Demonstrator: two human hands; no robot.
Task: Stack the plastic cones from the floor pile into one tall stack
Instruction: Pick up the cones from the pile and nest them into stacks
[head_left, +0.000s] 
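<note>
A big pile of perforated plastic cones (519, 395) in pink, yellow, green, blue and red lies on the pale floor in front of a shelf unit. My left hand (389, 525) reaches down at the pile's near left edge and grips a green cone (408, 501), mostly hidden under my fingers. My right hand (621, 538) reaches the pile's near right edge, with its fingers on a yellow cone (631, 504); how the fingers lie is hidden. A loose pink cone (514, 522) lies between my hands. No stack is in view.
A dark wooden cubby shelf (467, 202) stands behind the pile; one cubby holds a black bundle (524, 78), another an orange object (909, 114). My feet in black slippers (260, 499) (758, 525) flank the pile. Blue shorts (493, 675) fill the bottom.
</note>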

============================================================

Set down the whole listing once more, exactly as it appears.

Demonstrator: two human hands; no robot.
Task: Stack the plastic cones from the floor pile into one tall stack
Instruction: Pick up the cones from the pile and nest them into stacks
[head_left, +0.000s] 
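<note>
A big pile of perforated plastic cones (519, 395) in pink, yellow, green, blue and red lies on the pale floor in front of a shelf unit. My left hand (389, 525) reaches down at the pile's near left edge and grips a green cone (408, 501), mostly hidden under my fingers. My right hand (621, 538) reaches the pile's near right edge, with its fingers on a yellow cone (631, 504); how the fingers lie is hidden. A loose pink cone (514, 522) lies between my hands. No stack is in view.
A dark wooden cubby shelf (467, 202) stands behind the pile; one cubby holds a black bundle (524, 78), another an orange object (909, 114). My feet in black slippers (260, 499) (758, 525) flank the pile. Blue shorts (493, 675) fill the bottom.
</note>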

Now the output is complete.